Sussistono, pertanto, i presupposti, discendenti dalla intervenuta instaurazione di un valido rapporto processuale di impugnazione, per rilevare e dichiarare le cause di non punibilità a norma dell'art. 129 cod. proc. pen. maturate, come nel caso di specie, successivamente rispetto all'adozione della sentenza impugnata (fatto del 23/09/2010; sentenza di secondo grado del 25/01/2018; prescrizione massima maturatasi, non essendo intervenuti eventi sospensivi, il 23/03/2018).
E' poi appena il caso di sottolineare che risulta superfluo qualsiasi approfondimento al riguardo, proprio in considerazione della maturata prescrizione: invero, a prescindere dalla fondatezza o meno degli assunti del ricorrente, è ben noto che, secondo consolidato orientamento della giurisprudenza di legittimità, qualora già risulti una causa di estinzione del reato, non rileva la sussistenza di eventuali nullità, addirittura pur se di ordine generale, in quanto l’inevitabile rinvio al giudice di merito è incompatibile con il principio dell'immediata applicabilità della causa estintiva (cfr.

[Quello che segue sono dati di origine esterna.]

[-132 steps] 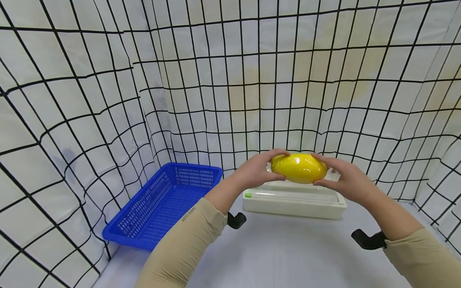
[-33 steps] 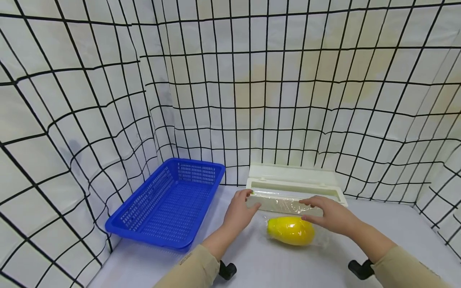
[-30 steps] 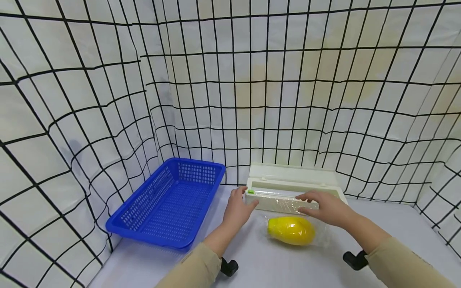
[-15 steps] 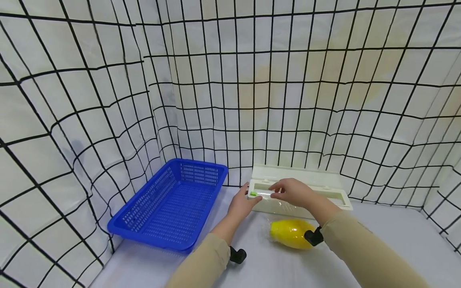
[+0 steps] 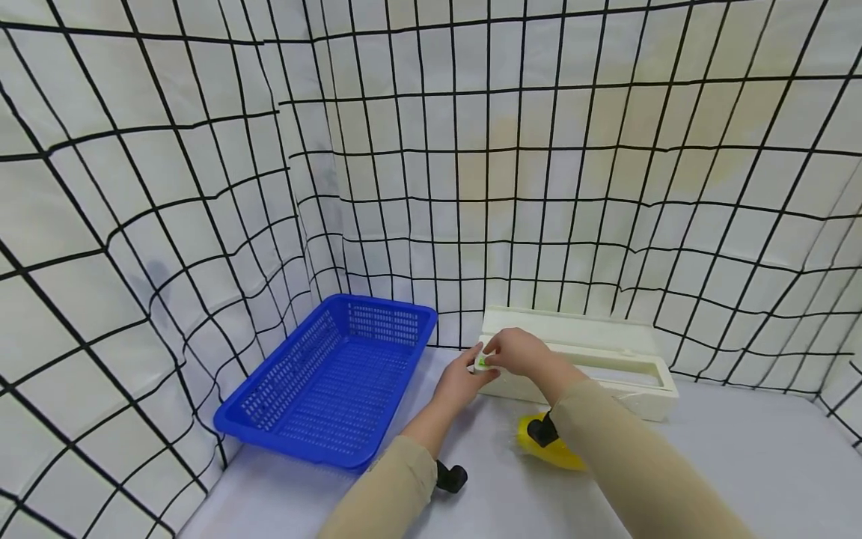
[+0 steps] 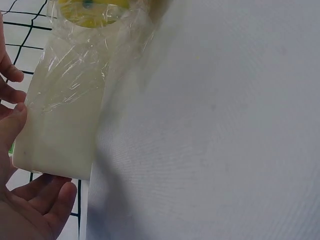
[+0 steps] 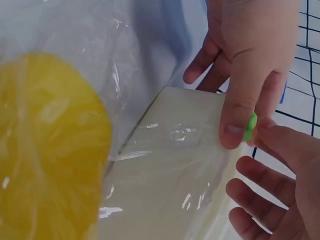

Sez. U., n. 1021 del 28.11.2001, dep. 2002, Cremonese, Rv. 220511) e non sono rilevabili in sede di legittimità vizi di motivazione della sentenza impugnata in presenza, come nel caso di specie, di una causa di estinzione del reato, quale la prescrizione (v. Sez. U., n. 35490 del 28/05/2009, Tettamanti, Rv.244275). 
Si osserva, infine, che non ricorrono le condizioni per una pronuncia assolutoria di merito, ai sensi dell'art. 129, comma 2, cod. proc. pen., in considerazione delle congrue e non illogiche valutazioni rese dalla Corte di appello nella sentenza impugnata: non emergendo, dunque, all'evidenza circostanze tali da imporre, quale mera "constatazione" cioè presa d'atto, la necessità di assoluzione (Sez. U., n. 35490 del 28/05/2009, Tettamanti, Rv.244274), discende di necessità la pronunzia in dispositivo.
2. Si impone, pertanto, l’annullamento senza rinvio della sentenza impugnata, per essere il reato contestato estinto per prescrizione.
 

 

P.Q.M.
 

 

Annulla senza rinvio la sentenza impugnata perché il reato è estinto per prescrizione. Così deciso il 10 gennaio 2019.